**What you need to do**
Please copy out the full listing that follows exactly; no picture belongs in the copy.

**Exercise data**
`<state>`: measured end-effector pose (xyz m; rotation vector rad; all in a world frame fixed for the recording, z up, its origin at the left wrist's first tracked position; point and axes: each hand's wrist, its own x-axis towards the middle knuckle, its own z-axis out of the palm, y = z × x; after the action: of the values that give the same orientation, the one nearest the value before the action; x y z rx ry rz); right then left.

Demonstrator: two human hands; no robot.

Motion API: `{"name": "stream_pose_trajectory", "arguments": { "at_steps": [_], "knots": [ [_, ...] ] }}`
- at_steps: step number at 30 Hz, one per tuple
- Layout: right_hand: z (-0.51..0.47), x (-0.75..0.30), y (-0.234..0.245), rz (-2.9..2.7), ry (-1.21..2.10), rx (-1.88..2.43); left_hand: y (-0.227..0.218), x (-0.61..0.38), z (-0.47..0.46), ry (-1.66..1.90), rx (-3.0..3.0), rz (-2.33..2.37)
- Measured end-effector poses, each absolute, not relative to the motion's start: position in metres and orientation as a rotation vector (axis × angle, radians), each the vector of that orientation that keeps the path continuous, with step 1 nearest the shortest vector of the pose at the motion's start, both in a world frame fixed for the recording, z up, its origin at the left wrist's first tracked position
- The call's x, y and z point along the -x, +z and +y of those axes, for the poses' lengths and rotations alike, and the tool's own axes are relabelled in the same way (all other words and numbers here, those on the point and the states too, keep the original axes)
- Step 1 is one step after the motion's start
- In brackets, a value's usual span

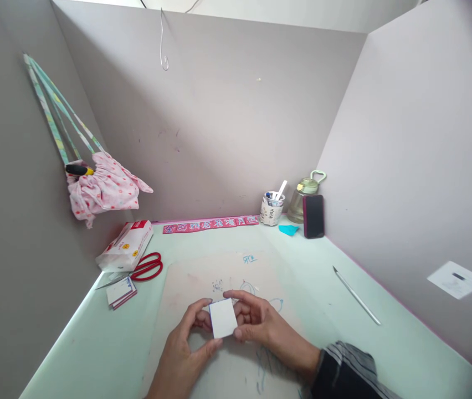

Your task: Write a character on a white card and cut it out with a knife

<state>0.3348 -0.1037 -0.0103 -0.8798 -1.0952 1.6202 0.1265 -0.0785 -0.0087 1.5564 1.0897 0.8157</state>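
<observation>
Card (pixel 223 318) sat between left hand (pixel 184 344) and right hand (pixel 264 322), both clamped on its edges, over the surface (pixel 319 302) at near middle, longer side running near to far, neither hand nearer.

You sit facing three grey panels: a back wall (pixel 219 111), a left wall (pixel 7 221) and a right wall (pixel 419 166). A pale green surface (pixel 73 343) fills the space between them, with a pink edge (pixel 203 220) along your back panel. Light brightens the right side, while a slanting shadow darkens your left. Above the back panel, you can see a whitish background (pixel 261 8).
</observation>
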Motion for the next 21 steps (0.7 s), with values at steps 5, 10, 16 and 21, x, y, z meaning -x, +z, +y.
{"name": "stream_pose_trajectory", "arguments": {
  "at_steps": [5,10,16,21],
  "knots": [
    [-0.1039,-0.3343,-0.01,-1.09,1.62,0.877,-0.0068,-0.1241,-0.0781,0.87,-1.621,1.13],
    [-0.1038,-0.3347,-0.0115,-1.1,1.625,0.879,-0.0069,-0.1233,-0.0774,0.873,-1.624,1.123],
    [-0.1046,-0.3351,-0.0117,-1.087,1.646,0.871,-0.008,-0.1235,-0.077,0.899,-1.637,1.122],
    [-0.1054,-0.3352,-0.0094,-1.099,1.645,0.885,-0.0072,-0.1235,-0.0785,0.903,-1.642,1.111]
  ]
}}
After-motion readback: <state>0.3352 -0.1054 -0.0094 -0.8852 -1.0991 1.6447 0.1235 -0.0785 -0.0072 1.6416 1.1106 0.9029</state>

**Solution to the problem**
`<state>`: measured end-effector pose (xyz m; rotation vector rad; all in a world frame fixed for the recording, z up, its origin at the left wrist's first tracked position; point and axes: each hand's wrist, its own x-axis towards the middle knuckle, its own z-axis out of the palm, y = z × x; after the action: of the values that give the same orientation, the one nearest the value before the action; x y z rx ry rz); right then left.

Demonstrator: two human hands; no robot.

Motion API: `{"name": "stream_pose_trajectory", "arguments": { "at_steps": [_], "knots": [ [_, ...] ] }}`
- at_steps: step number at 30 Hz, one per tuple
- Layout: right_hand: z (-0.51..0.47), x (-0.75..0.30), y (-0.234..0.245), rz (-2.9..2.7), ry (-1.21..2.10), rx (-1.88..2.43); left_hand: y (-0.227..0.218), x (-0.61..0.38), z (-0.47..0.46), ry (-1.66..1.90), rx (-3.0..3.0), rz (-2.33..2.37)
- Measured end-effector poses, each absolute, not relative to the motion's start: position in metres and orientation as a rotation vector (axis × angle, radians), each the vector of that orientation that keeps the path continuous, with step 1 nearest the shortest vector of the pose at the motion's start, both in a world frame fixed for the recording, z up, its origin at the left wrist's first tracked position
- The call's x, y and z point along the -x, +z and +y of those axes, for the poses' lengths and rotations alike, and the tool's own axes are relabelled in the same way (all other words and numbers here, those on the point and the states too, keep the original axes)
- Step 1 is one step after the motion's start
- In brackets, a value's usual span


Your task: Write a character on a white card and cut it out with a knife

<state>0.3348 -0.1037 -0.0103 -0.8798 -1.0952 1.6202 0.1265 -0.0785 -0.0087 1.5564 1.0897 0.8157</state>
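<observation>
Card (pixel 223 318) sat between left hand (pixel 184 344) and right hand (pixel 264 322), both clamped on its edges, over the surface (pixel 319 302) at near middle, longer side running near to far, neither hand nearer.

You sit facing three grey panels: a back wall (pixel 219 111), a left wall (pixel 7 221) and a right wall (pixel 419 166). A pale green surface (pixel 73 343) fills the space between them, with a pink edge (pixel 203 220) along your back panel. Light brightens the right side, while a slanting shadow darkens your left. Above the back panel, you can see a whitish background (pixel 261 8).
</observation>
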Motion for the next 21 steps (0.7 s), with values at steps 5, 10, 16 and 21, x, y, z meaning -x, +z, +y.
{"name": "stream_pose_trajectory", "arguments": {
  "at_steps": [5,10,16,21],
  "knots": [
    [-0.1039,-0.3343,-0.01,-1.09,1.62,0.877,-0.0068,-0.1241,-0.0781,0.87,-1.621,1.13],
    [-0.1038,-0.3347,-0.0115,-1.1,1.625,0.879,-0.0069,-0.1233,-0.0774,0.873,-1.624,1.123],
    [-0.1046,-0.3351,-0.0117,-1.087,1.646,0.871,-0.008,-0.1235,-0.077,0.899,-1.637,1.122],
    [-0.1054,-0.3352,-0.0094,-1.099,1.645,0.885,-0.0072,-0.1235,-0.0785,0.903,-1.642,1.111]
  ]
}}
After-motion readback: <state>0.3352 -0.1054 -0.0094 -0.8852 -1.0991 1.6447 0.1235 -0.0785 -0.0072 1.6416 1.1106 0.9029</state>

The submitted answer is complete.